ARM architecture has been for long targeted at embedded systems. Embedded systems usually end being used in massively manufactured products (dishwashers, mobile phones, TV sets, etc). In this context margins are very tight so a designer will always try to spare as much components as possible (a cent saved in hundreds of thousands or even millions of appliances may pay off). One relatively expensive component is memory although every day memory is less and less expensive. Anyway, in constrained memory environments being able to save memory is good and ARM instruction set was designed with this goal in mind. It will take us several chapters to learn all of these techniques, today we will start with one feature usually named shifted operand.

Indexing modes

We have seen that, except for load (ldr), store (str) and branches (b and bXX), ARM instructions take as operands either registers or immediate values. We have also seen that the first operand is usually the destination register (being str a notable exception as there it plays the role of source because the destination is now the memory). Instruction mov has another operand, a register or an immediate value. Arithmetic instructions like add and and (and many others) have two more source registers, the first of which is always a register and the second can be a register or an immediate value.

These sets of allowed operands in instructions are collectively called indexing modes. Today this concept will look a bit off since we will not index anything. The name indexing makes sense in memory operands but ARM instructions, except load and store, do not have memory operands. This is the nomenclature you will find in ARM documentation so it seems sensible to use theirs.

We can summarize the syntax of most of the ARM instructions in the following pattern

instruction Rdest, Rsource1, source2

There are some exceptions, mainly move (mov), branches, load and stores. In fact move is not so different actually.

mov Rdest, source2

Both Rdest and Rsource1 must be registers. In the next section we will talk about source2.

We will discuss the indexing modes of load and store instructions in a future chapter. Branches, on the other hand, are surprisingly simple and their single operand is just a label of our program, so there is little to discuss on indexing modes for branches.

Shifted operand

What is this mysterious source2 in the instruction patterns above? If you recall the previous chapters we have used registers or immediate values. So at least that source2 is this: register or immediate value. You can use an immediate or a register where a source2 is expected. Some examples follow, but we have already used them in the examples of previous chapters.

mov r0, #1
mov r1, r0
add r2, r1, r0
add r2, r3, #4

But source2 can be much more than just a simple register or an immediate. In fact, when it is a register we can combine it with a shift operation. We already saw one of these shift operations in chapter 6. Not it is time to unveil all of them.
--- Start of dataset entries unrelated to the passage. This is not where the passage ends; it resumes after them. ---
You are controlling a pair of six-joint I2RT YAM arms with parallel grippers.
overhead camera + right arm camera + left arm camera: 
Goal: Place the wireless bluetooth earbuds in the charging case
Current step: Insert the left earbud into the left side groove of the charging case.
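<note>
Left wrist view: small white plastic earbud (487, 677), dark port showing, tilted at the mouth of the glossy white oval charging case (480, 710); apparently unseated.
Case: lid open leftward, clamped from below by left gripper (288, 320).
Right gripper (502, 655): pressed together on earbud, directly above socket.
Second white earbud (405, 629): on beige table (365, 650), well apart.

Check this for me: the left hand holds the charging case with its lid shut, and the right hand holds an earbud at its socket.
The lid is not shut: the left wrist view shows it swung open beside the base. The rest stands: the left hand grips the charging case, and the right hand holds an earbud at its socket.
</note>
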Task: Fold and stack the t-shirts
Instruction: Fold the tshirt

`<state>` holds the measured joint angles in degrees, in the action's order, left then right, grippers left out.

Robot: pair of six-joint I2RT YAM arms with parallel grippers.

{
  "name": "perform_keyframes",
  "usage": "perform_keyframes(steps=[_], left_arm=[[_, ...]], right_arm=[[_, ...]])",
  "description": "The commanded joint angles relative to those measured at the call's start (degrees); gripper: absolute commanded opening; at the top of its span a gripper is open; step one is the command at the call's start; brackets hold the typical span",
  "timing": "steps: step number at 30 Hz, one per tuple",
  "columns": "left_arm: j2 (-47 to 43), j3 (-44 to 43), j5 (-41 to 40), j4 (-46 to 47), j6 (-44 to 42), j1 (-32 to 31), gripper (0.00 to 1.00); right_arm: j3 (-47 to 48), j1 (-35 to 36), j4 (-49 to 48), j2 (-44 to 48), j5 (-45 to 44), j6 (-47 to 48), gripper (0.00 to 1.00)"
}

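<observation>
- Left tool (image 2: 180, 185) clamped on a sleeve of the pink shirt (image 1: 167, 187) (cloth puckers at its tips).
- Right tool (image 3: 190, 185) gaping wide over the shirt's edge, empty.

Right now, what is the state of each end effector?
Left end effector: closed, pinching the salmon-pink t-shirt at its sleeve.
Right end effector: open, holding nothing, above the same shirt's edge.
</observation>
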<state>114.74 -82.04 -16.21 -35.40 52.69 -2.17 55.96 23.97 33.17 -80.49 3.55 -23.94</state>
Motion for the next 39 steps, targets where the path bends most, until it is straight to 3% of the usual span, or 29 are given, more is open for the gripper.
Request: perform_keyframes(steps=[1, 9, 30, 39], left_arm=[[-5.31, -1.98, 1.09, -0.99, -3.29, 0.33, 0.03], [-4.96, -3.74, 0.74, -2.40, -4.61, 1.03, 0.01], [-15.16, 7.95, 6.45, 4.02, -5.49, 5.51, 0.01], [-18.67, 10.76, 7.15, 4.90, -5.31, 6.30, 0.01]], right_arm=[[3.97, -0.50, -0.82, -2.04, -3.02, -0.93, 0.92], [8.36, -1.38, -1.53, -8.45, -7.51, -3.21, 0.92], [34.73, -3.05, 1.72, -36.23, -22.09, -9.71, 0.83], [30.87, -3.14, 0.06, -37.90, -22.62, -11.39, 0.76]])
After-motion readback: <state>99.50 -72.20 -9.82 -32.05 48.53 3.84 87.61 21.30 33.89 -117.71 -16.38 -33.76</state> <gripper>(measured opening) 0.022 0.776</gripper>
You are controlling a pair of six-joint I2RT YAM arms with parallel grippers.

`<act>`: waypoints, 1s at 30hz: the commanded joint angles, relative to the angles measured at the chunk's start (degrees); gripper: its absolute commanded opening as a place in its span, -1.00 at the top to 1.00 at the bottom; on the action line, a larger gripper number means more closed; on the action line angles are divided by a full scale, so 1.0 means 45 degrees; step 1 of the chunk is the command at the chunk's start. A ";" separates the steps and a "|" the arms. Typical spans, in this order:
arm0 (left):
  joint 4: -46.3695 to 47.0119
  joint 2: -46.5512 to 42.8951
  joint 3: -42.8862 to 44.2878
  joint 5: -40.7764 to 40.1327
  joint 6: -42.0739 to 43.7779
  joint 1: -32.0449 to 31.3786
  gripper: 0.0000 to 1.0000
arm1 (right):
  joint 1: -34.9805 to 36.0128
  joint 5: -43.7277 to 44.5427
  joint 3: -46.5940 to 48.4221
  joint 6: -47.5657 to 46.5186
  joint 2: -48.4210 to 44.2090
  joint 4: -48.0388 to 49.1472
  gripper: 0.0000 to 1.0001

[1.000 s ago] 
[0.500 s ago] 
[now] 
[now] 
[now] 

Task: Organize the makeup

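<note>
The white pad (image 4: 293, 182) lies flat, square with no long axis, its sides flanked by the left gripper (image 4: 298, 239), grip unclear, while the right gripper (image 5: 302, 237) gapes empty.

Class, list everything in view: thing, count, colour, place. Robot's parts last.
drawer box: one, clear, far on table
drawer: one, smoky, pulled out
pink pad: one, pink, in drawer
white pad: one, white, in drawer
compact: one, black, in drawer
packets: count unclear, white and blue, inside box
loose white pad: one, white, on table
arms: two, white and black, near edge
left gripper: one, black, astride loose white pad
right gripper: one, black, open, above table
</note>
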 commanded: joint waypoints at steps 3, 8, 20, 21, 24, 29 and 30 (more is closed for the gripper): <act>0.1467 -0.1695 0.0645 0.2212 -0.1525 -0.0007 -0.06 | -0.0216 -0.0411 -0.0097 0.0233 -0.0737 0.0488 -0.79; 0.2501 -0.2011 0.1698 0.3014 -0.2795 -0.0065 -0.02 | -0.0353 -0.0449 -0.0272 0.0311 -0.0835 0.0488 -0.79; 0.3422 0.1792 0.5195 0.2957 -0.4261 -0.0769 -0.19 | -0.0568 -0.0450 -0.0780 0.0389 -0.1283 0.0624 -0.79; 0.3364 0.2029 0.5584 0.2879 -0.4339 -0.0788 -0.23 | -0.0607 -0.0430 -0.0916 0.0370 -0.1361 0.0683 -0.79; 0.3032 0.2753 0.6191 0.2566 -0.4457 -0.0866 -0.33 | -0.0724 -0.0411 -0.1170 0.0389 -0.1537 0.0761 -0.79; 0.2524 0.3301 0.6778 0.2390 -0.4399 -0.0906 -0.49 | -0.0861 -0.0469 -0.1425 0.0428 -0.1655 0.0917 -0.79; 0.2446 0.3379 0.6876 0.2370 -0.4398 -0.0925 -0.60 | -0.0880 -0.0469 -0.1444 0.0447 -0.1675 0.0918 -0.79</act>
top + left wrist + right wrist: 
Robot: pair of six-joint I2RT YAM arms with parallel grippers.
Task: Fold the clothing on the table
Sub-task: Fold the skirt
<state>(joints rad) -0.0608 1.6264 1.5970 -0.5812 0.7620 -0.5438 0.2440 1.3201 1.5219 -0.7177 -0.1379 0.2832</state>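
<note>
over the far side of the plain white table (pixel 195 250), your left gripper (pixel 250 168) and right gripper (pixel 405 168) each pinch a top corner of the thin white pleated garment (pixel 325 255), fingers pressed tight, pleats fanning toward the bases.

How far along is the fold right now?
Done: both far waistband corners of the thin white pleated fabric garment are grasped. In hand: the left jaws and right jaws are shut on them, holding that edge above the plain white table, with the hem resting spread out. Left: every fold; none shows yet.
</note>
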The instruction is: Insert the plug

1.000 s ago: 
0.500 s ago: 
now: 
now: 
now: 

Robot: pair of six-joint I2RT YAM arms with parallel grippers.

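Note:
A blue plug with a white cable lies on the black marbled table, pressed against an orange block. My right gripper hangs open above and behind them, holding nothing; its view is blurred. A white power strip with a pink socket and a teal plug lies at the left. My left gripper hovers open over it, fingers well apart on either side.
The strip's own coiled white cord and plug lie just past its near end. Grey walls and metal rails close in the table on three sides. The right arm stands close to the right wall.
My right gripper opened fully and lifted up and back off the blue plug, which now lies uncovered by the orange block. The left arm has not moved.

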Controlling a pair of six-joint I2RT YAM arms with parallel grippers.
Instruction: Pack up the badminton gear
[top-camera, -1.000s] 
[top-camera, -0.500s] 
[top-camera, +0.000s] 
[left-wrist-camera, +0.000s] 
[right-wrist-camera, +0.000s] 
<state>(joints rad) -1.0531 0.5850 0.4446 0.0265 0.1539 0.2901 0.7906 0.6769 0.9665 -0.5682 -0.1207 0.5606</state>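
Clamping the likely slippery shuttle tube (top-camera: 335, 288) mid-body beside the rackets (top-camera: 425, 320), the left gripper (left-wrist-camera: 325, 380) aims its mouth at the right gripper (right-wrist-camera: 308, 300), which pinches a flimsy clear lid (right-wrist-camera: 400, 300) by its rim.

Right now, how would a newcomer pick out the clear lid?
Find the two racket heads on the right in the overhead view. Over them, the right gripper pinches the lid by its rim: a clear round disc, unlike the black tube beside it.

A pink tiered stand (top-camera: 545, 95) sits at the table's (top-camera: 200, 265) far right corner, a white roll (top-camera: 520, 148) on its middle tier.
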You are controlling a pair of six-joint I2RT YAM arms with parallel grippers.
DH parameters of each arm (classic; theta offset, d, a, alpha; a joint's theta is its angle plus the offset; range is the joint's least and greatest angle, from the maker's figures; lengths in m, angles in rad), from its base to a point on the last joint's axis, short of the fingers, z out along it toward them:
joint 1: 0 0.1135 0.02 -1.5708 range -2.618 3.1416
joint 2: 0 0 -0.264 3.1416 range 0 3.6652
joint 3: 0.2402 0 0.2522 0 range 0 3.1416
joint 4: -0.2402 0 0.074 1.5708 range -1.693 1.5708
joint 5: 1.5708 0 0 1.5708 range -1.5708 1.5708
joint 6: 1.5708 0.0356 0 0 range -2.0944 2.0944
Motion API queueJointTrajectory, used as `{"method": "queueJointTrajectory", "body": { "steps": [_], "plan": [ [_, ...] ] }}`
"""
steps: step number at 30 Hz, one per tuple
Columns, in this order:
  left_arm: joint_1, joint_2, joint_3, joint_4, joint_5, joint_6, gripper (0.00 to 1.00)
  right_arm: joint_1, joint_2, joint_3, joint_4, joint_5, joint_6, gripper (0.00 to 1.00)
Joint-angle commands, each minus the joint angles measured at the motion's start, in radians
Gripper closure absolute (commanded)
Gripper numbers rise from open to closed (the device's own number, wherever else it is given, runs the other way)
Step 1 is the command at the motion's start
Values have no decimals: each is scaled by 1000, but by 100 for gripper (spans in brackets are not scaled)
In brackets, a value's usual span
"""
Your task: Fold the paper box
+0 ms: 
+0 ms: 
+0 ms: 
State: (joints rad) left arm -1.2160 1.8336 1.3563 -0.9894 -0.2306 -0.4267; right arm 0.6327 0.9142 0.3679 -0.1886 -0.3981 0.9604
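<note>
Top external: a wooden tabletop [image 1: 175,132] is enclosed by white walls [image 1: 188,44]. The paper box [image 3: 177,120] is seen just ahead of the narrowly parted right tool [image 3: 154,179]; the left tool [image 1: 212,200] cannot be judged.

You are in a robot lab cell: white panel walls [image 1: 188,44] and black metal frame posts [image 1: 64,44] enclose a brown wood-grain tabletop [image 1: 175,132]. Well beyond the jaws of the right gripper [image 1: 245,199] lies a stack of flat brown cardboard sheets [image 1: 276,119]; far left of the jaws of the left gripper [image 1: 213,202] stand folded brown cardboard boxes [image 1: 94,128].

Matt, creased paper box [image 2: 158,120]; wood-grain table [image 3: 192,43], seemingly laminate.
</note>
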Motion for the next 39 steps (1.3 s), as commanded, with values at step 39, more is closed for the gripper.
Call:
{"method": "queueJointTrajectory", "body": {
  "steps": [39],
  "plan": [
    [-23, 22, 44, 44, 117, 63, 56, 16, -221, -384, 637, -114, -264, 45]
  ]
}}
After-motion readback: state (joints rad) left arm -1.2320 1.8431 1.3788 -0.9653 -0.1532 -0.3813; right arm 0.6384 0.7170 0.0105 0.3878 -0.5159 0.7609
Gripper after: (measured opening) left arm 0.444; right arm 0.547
LSL #n Logical Shift Left. Shifts bits n times left. The n leftmost bits are lost and the n rightmost are set to zero.
LSL Rsource3 Like the previous one but instead of an immediate the lower byte of a register specifies the amount of shifting.
LSR #n Logical Shift Right. Shifts bits n times right. The n rightmost bits are lost and the n leftmost bits are set to zero,
LSR Rsource3 Like the previous one but instead of an immediate the lower byte of a register specifies the amount of shifting.
ASR #n Arithmetic Shift Right. Like LSR but the leftmost bit before shifting is used instead of zero in the n leftmost ones.
ASR Rsource3 Like the previous one but using a the lower byte of a register instead of an immediate.
ROR #n Rotate Right. Like LSR but the n rightmost bits are not lost but pushed onto the n leftmost bits
ROR Rsource3 Like the previous one but using a the lower byte of a register instead of an immediate.

In the listing above, n is an immediate from 1 to 31. These extra operations may be applied to the value in the second source register (to the value, not to the register itself) so we can perform some more operations in a single instruction. For instance, ARM does not have any shift right or left instruction. You just use the mov instruction.

mov r1, r2, LSL #1

You may be wondering why one would want to shift left or right the value of a register. If you recall chapter 6 we saw that shifting left (LSL) a value gives a value that the same as multiplying it by 2. Conversely, shifting it right (ASR if we use two's complement, LSR otherwise) is the same as dividing by 2. Since a shift of n is the same as doing n shifts of 1, shifts actually multiply or divide a value by 2ⁿ.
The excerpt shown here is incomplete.